Have your say:
Saving Canadian journalism
What has the world become with for-profit giants and the power of algorithms curating the news?
October 27, 2020
Jerry Dias is right; crafting a Canadian strategy is critically important. It’s been decades since Marshall McLuhan’s seminal work on communication and technology – its impact on identity, who we are, and the fabric of society, has made waves. McLuhan, a theorist in the academic world, was also a media darling. McLuhan’s insightful, the medium is the message, caught the world’s attention, but did little to wake us up to the imposing industrial mindset – ultimately leading to the grave assault on journalism and democracy itself.

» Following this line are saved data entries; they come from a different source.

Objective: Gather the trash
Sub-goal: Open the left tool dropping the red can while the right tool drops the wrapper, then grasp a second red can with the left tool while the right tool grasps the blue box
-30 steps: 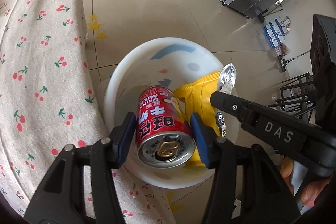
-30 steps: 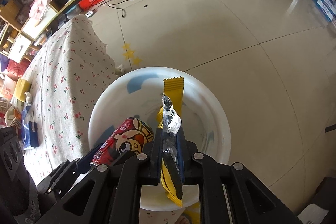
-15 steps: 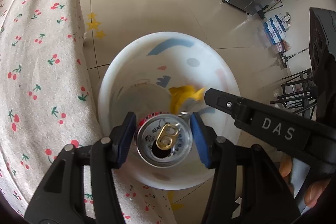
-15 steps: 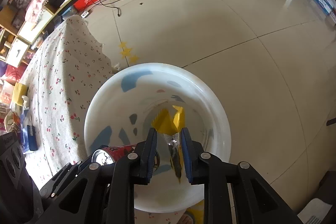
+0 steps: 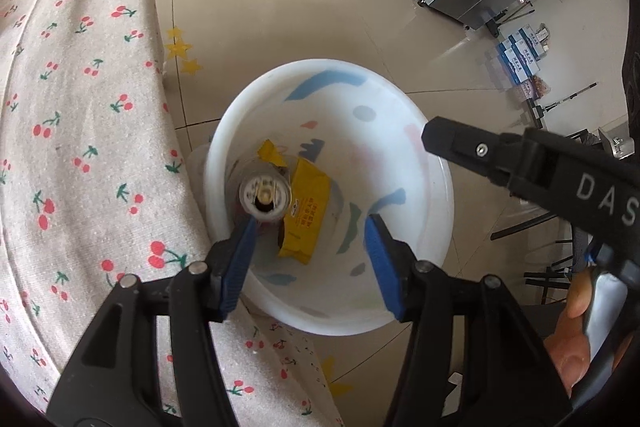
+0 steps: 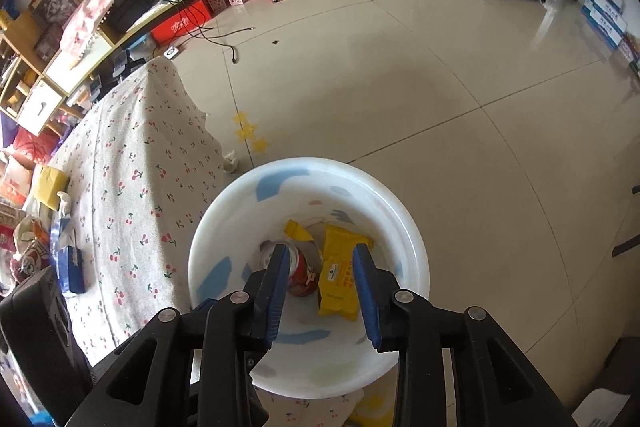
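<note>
The trash, a red drink can (image 5: 265, 197) and a yellow snack wrapper (image 5: 306, 217), lies at the bottom of the white bin (image 5: 424, 227), can beside wrapper. Over the bin, the left gripper (image 5: 310, 259) stands apart with nothing between its pads. The right gripper (image 6: 322, 297), also above the bin, has just been opening and holds nothing. This drop looks finished. The next move probably calls for swinging both grippers from the bin toward the cherry-print table (image 6: 132, 187) beside it for further litter.
</note>
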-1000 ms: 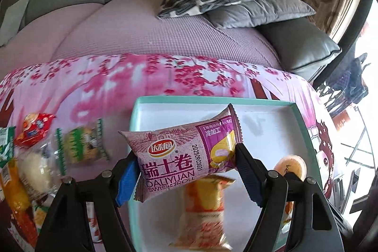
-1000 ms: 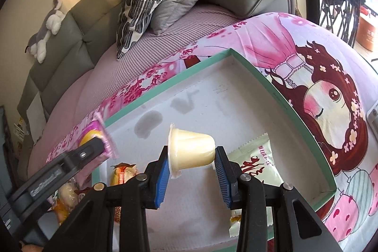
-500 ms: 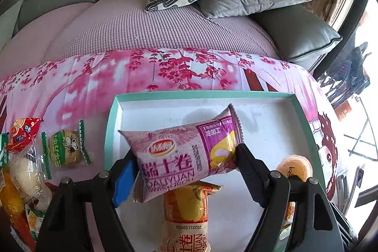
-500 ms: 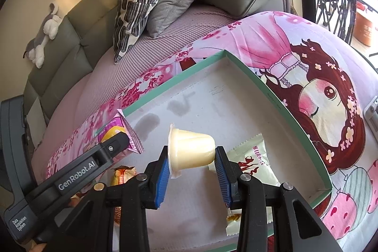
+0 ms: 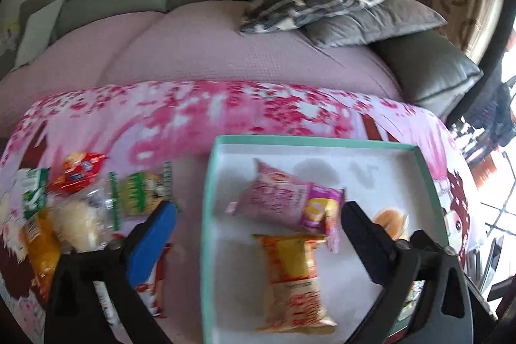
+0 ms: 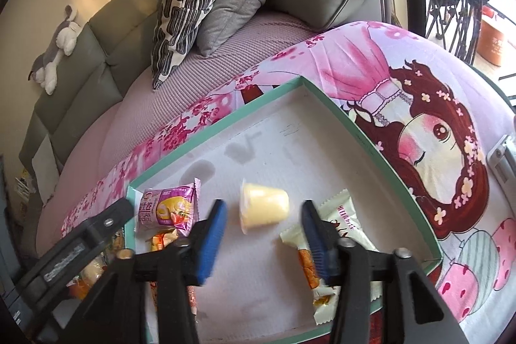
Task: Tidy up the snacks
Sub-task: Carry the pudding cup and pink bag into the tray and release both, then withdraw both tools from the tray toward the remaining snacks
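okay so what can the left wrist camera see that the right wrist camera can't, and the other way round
Only the left wrist view shows the loose snack pile on the pink blanket left of the box, including a red packet and a green-striped one. Only the right wrist view shows the cream wrapper and the box's right corner. Both show the teal box, the pink swiss roll pack and the pudding cup, each lying loose in the box; the left gripper and right gripper have just been opening, pads clear.
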Demonstrator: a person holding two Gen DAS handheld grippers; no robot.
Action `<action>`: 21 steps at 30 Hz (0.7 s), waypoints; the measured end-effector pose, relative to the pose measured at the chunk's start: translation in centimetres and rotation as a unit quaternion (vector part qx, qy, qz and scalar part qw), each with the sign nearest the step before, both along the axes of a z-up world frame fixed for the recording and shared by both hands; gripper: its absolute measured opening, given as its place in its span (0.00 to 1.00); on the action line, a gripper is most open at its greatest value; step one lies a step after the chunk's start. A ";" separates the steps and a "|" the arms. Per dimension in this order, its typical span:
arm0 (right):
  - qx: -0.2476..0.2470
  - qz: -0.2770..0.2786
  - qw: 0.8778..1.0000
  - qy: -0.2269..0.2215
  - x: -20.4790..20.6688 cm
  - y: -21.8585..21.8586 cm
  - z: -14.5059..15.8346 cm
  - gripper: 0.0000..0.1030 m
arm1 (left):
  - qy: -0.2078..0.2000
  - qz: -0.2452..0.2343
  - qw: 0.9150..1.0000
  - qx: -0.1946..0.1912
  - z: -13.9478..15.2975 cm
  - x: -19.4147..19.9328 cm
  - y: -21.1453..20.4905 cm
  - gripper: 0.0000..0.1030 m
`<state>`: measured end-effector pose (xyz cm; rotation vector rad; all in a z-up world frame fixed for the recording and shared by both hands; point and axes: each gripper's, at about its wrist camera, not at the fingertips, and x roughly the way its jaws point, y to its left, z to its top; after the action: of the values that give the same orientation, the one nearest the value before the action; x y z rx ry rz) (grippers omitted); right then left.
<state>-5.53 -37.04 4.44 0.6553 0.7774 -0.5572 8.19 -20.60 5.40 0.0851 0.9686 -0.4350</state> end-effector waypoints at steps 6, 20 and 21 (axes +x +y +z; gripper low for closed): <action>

In the last several years, many from outside academia have sounded the alarm that media outlets are facing extinction – not only a familiar story of a broken business model but of the unprecedented growth of social media – a virtual paradigm shift in news ownership, production and dissemination. Journalism, however, is not like any other business. If this trend continues unchecked and forfeited to a model where powerful algorithms, gatekeeper platforms*, continue to supplant the high journalistic standards of committed professionals, the danger to the public good and trust in fact-based information will grow. We’ve reached a tipping point: what we see, read, and digest is transformative and with more and more people choosing to get their news online, many of the choices have already been made.

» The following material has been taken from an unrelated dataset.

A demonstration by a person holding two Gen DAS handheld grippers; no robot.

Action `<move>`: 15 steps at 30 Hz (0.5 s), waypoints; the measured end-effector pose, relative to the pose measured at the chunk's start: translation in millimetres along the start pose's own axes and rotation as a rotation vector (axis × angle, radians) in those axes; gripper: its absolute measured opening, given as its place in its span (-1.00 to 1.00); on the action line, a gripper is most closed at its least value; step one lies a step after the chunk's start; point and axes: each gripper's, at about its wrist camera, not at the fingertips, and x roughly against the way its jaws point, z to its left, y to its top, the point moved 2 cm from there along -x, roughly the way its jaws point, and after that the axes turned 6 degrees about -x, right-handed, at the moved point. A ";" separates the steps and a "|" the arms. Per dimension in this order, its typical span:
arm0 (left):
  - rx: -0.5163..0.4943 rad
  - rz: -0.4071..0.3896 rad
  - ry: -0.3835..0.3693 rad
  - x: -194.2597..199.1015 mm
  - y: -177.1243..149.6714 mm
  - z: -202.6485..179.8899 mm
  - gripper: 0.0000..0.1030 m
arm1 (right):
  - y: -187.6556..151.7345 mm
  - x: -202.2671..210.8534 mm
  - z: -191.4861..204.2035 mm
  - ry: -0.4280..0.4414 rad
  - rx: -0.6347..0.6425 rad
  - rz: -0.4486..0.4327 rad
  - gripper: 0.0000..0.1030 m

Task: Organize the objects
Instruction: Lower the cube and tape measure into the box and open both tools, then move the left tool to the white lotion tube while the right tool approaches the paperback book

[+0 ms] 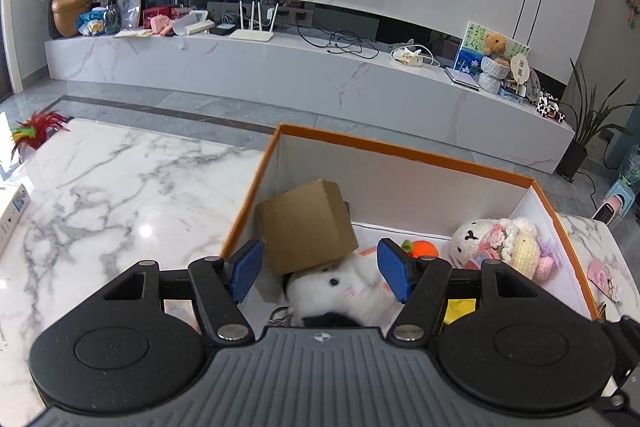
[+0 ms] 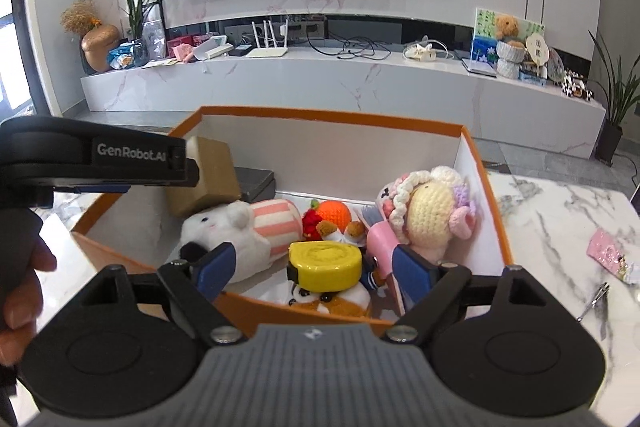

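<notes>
Both grippers are hovering over the orange box [image 2: 490,211] on the marble table [image 1: 120,187]. The left gripper [image 1: 320,273] is standing with its blue pads apart, nothing pinched, above the white plush [image 1: 340,287] and the cardboard carton [image 1: 306,227] leaning on it. The right gripper [image 2: 310,273] is gaping too, empty, just above the yellow tape measure [image 2: 324,261]. A crocheted doll [image 2: 426,213] and an orange knitted fruit [image 2: 334,213] are lying inside as well.
</notes>
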 end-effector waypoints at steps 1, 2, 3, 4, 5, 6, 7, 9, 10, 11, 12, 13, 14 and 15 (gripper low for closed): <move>-0.005 -0.003 0.000 4.4 -1.3 1.6 0.45 | -0.3 4.9 -0.8 0.007 0.002 -0.004 0.68; -0.011 -0.006 0.002 9.2 -3.1 2.9 0.45 | -0.6 10.0 -1.5 0.015 0.001 -0.008 0.68; -0.016 -0.011 0.005 14.5 -5.8 3.9 0.45 | -2.5 15.3 -1.3 0.025 -0.004 -0.013 0.68; -0.019 -0.016 0.010 20.3 -8.6 4.5 0.45 | -5.6 21.0 -0.6 0.039 -0.008 -0.018 0.68; -0.020 -0.024 0.018 26.9 -11.9 4.9 0.45 | -9.0 26.3 0.5 0.054 -0.011 -0.024 0.69; -0.021 -0.034 0.025 34.2 -15.7 4.7 0.45 | -12.1 30.8 2.7 0.065 -0.008 -0.027 0.69; -0.027 -0.042 0.029 41.1 -19.6 4.0 0.45 | -16.5 34.6 6.0 0.072 0.005 -0.026 0.70; -0.045 -0.044 0.039 52.7 -29.7 3.0 0.47 | -25.9 41.3 9.9 0.075 0.052 -0.009 0.76; -0.060 -0.038 0.046 56.7 -34.9 2.9 0.49 | -30.8 44.5 10.9 0.071 0.075 0.000 0.76; -0.074 -0.029 0.054 59.6 -40.2 2.2 0.49 | -35.9 47.9 11.0 0.060 0.096 0.002 0.76; -0.086 -0.024 0.058 61.5 -45.7 1.6 0.49 | -40.5 50.8 11.4 0.055 0.116 0.010 0.76; -0.098 -0.019 0.058 63.1 -51.7 1.9 0.49 | -44.3 53.7 11.2 0.055 0.133 0.018 0.76; -0.105 -0.010 0.061 63.1 -57.9 2.4 0.49 | -48.8 55.5 10.8 0.053 0.141 0.023 0.77; -0.101 -0.001 0.068 62.7 -64.6 4.4 0.49 | -53.6 55.8 10.2 0.049 0.141 0.027 0.77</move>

We the public, have been grabbed, as Dias says. Google and Facebook, the relentless giants that pay no taxes, have grabbed our attention in so many ways and we’ve seen that the collateral damage is immense! Unless we put pressure on our elected officials to act, our future is at stake. The erosion of public attitudes, independent thought and debate, civility and trust in our institutions, as a result of the industrialization of information selection and propagation.
Bravo to Dias, a savvy negotiator! By turning his attention to the control of news outlets, bleeding ad revenues and marginalization of professionals, he is demanding effective intervention and accountability. The Yale Committee report offers proposals that may help Canada push back. A scenario of doom whereby powerful interests, such as Google and Facebook, dominate public minds and spaces can be effectively addressed, and they must. Authentic journalism must be restored and not simply reprinted columns that appear and re-appear at the speed of a fibre optic cable.
Let’s embrace long-overdue action!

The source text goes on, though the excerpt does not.